Your wedding day. Often a day many ladies have dreamt of since they were a young girl. The dress. The flowers. The venue. Right down to getting out of the chauffeured car. Is it the influence of Disney or is it something more?
Whilst there are undoubtedly external factors that influence our desire, or not, to marry (think family, cultural, societal, advertising, film and media), I believe there is also an innate inner calling to spend our life with another.
We aren’t meant to be lone beings, we are here to share, learn and grow. This means spending time with others in order to challenge, push, care for and support us. To find that special someone to be on our team is ultra rewarding, not always easy and often not forever. But that doesn’t mean we should stop holding out hope.
When you do find your person, to then decide to commit to them at a deeper level, ups the anti of the relationship. That may or may not include marriage, but let’s focus now on those who choose to wed.
Yes, it can be referred to as just a piece of paper as some choose to down play the significance of marriage. For others it is something they fear, particularly if their parents didn’t appear to have a loving relationship or chose to separate. But for many, it is a way to commit more deeply to their love.
Sometimes this is done in front of their family and loved ones. Others choose to elope. Whichever it is for you, doesn’t reduce the significance of the act itself.
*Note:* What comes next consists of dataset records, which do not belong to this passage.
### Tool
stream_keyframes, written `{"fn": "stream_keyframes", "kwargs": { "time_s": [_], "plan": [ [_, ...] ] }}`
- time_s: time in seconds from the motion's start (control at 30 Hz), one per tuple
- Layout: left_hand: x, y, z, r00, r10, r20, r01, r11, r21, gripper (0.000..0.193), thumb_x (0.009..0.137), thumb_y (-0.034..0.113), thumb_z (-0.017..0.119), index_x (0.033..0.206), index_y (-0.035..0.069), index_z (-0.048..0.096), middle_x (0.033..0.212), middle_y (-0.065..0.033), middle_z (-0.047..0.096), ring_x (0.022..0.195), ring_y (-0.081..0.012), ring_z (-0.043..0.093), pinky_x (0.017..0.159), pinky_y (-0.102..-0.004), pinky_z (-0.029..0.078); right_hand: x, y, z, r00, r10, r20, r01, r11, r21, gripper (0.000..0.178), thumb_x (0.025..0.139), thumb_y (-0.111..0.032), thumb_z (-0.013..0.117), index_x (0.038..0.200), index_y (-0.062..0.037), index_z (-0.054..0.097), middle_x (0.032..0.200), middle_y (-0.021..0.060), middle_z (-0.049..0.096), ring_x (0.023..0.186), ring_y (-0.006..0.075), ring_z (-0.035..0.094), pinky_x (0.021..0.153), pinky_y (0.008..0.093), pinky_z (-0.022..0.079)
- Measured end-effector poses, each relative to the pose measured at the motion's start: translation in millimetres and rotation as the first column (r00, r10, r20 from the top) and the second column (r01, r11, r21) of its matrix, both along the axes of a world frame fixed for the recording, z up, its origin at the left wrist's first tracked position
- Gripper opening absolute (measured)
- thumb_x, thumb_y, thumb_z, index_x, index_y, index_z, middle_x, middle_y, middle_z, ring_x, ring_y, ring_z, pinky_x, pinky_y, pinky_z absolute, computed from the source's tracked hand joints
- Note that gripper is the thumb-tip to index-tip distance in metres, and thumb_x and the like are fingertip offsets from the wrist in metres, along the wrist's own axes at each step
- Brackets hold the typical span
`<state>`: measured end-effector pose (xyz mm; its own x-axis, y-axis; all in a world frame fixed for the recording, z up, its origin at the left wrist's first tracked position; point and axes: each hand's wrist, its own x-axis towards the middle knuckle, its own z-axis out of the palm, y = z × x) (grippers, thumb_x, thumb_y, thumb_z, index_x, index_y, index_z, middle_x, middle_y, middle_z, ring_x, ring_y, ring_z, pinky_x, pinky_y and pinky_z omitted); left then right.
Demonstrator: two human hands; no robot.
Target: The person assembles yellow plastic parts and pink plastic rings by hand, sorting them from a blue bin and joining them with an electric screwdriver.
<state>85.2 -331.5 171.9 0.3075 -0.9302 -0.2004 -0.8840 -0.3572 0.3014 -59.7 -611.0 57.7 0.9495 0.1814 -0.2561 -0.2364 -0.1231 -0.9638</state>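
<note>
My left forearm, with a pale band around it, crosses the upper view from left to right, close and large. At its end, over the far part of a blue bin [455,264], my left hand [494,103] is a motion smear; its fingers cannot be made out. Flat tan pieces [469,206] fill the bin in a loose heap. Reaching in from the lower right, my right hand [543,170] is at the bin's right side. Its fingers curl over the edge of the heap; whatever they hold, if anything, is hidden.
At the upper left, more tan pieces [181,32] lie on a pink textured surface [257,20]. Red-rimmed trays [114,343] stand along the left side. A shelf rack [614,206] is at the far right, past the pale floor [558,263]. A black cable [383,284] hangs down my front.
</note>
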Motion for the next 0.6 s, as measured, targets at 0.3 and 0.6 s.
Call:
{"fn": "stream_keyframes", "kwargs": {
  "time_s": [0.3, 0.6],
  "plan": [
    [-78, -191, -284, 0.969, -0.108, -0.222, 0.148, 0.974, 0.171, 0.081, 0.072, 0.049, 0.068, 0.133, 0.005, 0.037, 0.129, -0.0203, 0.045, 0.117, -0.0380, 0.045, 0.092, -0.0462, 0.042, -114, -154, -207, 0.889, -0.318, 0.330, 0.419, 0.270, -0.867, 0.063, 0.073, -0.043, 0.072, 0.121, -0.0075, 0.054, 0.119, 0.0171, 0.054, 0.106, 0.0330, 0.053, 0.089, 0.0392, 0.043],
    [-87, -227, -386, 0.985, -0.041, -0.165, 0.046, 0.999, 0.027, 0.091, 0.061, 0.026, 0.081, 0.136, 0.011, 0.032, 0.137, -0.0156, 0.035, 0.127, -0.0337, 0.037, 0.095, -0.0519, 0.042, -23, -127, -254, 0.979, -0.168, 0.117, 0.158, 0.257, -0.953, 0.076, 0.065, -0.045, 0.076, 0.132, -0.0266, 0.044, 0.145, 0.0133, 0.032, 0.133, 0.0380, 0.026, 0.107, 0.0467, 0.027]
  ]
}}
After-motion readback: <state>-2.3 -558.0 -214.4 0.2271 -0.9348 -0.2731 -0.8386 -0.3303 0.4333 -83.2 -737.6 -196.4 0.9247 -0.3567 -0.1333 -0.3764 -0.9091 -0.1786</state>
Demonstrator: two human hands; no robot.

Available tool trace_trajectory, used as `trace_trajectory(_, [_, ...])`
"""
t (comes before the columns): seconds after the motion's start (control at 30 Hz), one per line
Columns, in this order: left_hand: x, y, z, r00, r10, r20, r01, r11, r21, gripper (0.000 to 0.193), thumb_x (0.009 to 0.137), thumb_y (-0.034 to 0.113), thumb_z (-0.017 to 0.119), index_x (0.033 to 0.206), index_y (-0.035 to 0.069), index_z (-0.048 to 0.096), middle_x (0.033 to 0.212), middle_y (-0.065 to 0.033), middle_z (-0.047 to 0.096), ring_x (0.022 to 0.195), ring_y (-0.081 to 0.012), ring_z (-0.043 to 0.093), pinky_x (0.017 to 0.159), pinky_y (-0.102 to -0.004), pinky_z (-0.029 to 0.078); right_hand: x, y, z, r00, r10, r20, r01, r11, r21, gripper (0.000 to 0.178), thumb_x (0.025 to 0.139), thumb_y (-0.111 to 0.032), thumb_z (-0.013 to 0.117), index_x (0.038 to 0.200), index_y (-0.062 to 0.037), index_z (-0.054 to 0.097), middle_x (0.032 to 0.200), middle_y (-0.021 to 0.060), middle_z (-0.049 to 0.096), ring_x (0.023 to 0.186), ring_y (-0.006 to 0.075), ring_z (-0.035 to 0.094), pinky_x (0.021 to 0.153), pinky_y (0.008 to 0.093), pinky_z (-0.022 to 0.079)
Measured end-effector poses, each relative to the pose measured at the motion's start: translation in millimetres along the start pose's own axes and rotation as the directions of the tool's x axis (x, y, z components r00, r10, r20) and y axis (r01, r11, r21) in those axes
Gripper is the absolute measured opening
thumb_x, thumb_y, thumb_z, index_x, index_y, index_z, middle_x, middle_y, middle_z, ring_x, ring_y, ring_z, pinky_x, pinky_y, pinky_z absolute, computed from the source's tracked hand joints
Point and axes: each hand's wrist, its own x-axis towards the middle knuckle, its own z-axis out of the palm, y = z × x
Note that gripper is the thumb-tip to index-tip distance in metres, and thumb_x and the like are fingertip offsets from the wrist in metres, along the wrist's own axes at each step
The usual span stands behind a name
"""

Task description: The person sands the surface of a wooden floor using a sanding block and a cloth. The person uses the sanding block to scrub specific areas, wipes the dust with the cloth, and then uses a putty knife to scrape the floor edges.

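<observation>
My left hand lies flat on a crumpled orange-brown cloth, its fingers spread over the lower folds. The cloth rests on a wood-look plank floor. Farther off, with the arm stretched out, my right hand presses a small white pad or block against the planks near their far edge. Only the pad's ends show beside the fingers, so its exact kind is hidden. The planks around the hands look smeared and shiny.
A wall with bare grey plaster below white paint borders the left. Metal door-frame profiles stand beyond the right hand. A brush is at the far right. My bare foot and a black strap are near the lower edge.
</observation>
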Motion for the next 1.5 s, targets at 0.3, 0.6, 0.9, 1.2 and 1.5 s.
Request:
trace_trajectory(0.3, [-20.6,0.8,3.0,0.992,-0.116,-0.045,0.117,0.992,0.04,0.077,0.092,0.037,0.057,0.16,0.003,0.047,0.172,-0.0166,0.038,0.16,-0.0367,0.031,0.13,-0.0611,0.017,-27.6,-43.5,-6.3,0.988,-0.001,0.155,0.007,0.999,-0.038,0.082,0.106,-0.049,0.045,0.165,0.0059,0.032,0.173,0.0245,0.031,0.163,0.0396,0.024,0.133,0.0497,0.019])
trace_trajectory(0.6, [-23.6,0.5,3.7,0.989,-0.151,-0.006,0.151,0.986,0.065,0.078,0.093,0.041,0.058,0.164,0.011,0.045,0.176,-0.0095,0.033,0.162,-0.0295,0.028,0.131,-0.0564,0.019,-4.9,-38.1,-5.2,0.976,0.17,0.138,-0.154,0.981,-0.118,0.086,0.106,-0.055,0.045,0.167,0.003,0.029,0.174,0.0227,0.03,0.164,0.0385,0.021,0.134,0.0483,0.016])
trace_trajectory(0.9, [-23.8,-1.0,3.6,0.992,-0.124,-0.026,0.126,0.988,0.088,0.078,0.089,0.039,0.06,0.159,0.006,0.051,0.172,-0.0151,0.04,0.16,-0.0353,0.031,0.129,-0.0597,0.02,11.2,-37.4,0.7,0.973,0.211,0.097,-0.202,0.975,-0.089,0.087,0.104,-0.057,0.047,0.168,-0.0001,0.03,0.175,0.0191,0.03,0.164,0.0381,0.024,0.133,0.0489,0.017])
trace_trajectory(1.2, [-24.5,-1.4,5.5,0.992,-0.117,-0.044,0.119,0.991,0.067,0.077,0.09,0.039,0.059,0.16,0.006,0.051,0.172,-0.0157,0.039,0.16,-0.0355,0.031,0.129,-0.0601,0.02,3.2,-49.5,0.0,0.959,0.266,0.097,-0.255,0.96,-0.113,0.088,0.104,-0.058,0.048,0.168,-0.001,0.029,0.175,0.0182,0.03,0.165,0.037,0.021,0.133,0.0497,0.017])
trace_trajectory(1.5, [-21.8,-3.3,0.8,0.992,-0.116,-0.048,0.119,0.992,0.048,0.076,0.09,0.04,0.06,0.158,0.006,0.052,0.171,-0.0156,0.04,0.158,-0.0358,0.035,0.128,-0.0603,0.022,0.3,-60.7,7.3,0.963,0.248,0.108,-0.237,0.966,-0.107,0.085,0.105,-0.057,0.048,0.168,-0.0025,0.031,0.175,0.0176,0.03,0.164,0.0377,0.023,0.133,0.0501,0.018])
To commit yourself to another is not something to be taken lightly, however nor should it be something to fear.
Provided there are two individuals, that are willing to try their hardest in the relationship, compromise, sacrifice and be vulnerable, then there’s a good chance it can work.
Relationships aren’t easy but they are worth it. They offer us a mirror and teaching at a deeper level than we can go when flying solo. If both are committed to each other and to growth then watch them bloom. The most important thing to remember, equality. You need to put into the me and the we buckets equally. Your partner is your equal. If you can do this, then you are well on the road to a successful marriage.
So, don’t give up hope of your dream but do be realistic in your expectations. And whether the relationship is for a good time or a long time, continue to work hard at being your authentic, loving self.